Marenburg miró a Jan, angustiado, pero éste no dijo nada. Ralf estaba desesperado, enloquecido por la pena, y no sabía lo que decía. De modo que, si volcar su impotencia y su ira sobre él le hacía sentirse mejor, a Jan le parecía bien.
-¡A todos os daba igual cómo se sentía! -siguió gritando, con los puños cerrados. Su cara estaba roja como un pimiento-. Ninguno estuvo a su lado. ¡Ninguno! Sólo yo. Y ahora... Ahora está muerta. Mi Nathalie. ¡Muerta! ¿Lo entendéis?
Carla intentó calmarlo de nuevo, pero la empujó a un lado, de tal modo que ella perdió el equilibrio y tropezó con un montón de tierra cubierto por césped artificial. El trozo de plástico verde se arrugó y resbaló hacia un lado y Carla habría caído en la tumba de no ser porque Jan y Marenburg reaccionaron a tiempo y la cogieron por el abrigo.
-Estoy bien, estoy bien, gracias -dijo la chica, limpiándose la suciedad y la nieve de la ropa-. Pero ya es hora de irnos, Ralf, tenemos... ¿Ralf?
Pero Ralf ya se había marchado. Debió de aprovechar el momento en el que todos estuvieron pendientes de Carla. Jan miró a su alrededor y se dio cuenta de que Hubert Amstner también se había evaporado.
En aquel momento se oyó el chirrido de unos frenos. Todos los allí presentes se dieron la vuelta para mirar hacia la autovía, al otro lado del muro del cementerio. La puerta de entrada al camposanto era muy ancha y por ella pudieron ver, como en una representación teatral, un camión de carga cuyo conductor había pisado el freno a fondo. La suspensión del vehículo sobre la cabina se notaba a simple vista, de modo que parecía un toro a punto de embestir a su presa. Durante unos breves segundos, los coches que venían en dirección opuesta, y por supuesto también los que le seguían, hicieron sonar sus bocinas, presa del espanto mientras que, en el interior del camión, la figurita de un perro sobre el salpicadero saludaba a unos y a otros moviendo alegremente la cola.
Ralf estaba en mitad de la autovía. Tenía los brazos abiertos como un Cristo crucificado y, pese a la distancia, Jan pudo ver que tenía los ojos cerrados. Sus labios se movían a toda velocidad y dejaban escapar nubes de vapor blanco frente a él.

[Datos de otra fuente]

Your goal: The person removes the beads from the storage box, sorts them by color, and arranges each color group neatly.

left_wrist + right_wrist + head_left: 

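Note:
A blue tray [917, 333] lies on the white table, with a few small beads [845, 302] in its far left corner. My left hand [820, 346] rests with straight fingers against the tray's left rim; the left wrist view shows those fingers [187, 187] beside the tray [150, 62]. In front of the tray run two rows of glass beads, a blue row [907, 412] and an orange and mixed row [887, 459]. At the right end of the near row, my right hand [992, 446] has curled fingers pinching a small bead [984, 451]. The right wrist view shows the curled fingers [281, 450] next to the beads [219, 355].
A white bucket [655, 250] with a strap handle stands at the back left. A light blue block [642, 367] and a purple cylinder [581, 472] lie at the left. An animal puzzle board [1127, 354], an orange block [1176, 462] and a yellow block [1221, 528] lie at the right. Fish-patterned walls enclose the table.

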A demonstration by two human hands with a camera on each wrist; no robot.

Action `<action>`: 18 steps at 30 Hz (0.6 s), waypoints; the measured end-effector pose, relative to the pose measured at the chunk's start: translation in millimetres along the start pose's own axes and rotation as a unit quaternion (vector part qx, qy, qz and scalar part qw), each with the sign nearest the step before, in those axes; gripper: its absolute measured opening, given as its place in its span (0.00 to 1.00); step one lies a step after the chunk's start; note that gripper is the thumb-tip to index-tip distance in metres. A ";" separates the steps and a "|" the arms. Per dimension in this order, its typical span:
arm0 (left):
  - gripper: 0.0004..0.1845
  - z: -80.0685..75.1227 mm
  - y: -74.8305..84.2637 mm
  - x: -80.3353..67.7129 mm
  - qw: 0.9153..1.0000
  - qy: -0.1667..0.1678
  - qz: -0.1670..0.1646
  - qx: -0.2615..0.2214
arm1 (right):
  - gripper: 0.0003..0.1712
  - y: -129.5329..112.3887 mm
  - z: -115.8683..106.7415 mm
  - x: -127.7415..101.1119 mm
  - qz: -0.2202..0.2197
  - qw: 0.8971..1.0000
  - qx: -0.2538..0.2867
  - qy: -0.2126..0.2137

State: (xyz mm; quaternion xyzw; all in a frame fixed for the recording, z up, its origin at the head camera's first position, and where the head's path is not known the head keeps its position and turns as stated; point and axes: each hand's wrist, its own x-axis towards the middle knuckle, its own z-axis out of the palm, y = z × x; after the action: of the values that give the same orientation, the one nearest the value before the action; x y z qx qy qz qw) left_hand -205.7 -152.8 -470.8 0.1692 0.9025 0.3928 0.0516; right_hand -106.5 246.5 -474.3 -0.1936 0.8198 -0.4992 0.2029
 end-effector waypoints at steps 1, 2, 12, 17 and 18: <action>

Jan emitió un sonido ronco de impotencia e incredulidad. Una mujer gritó detrás de él, y justo en aquel momento tuvo lugar el choque, breve e intenso. Sonó como si alguien hubiese golpeado un tonel de metal con la palma de la mano. Y el cuerpo de Ralf, como el de un muñeco, salió disparado por los aires hacia su derecha, donde dos coches que venían en dirección contraria no tuvieron tiempo de reaccionar y lo atropellaron justo antes de chocar entre sí. Y un tercer automóvil pasó esquivándolo como pudo pero fue a empotrarse en la parte trasera del camión, que había quedado atravesado en la autovía. Y el conductor de un microbús tampoco fue capaz de frenar a tiempo y rompió la valla protectora y se detuvo en el margen de la calzada con el capó abollado y las ruedas humeantes. En cuestión de segundos reinó el caos más absoluto.
Carla salió corriendo del cementerio con los ojos abiertos como platos, y poco antes de llegar a la autovía se detuvo y miró el lugar en el que yacía el cuerpo de Ralf, destrozado bajo uno de los coches.
Gritó el nombre de su amigo. Un grito que pareció cortar el hielo de aquel día invernal.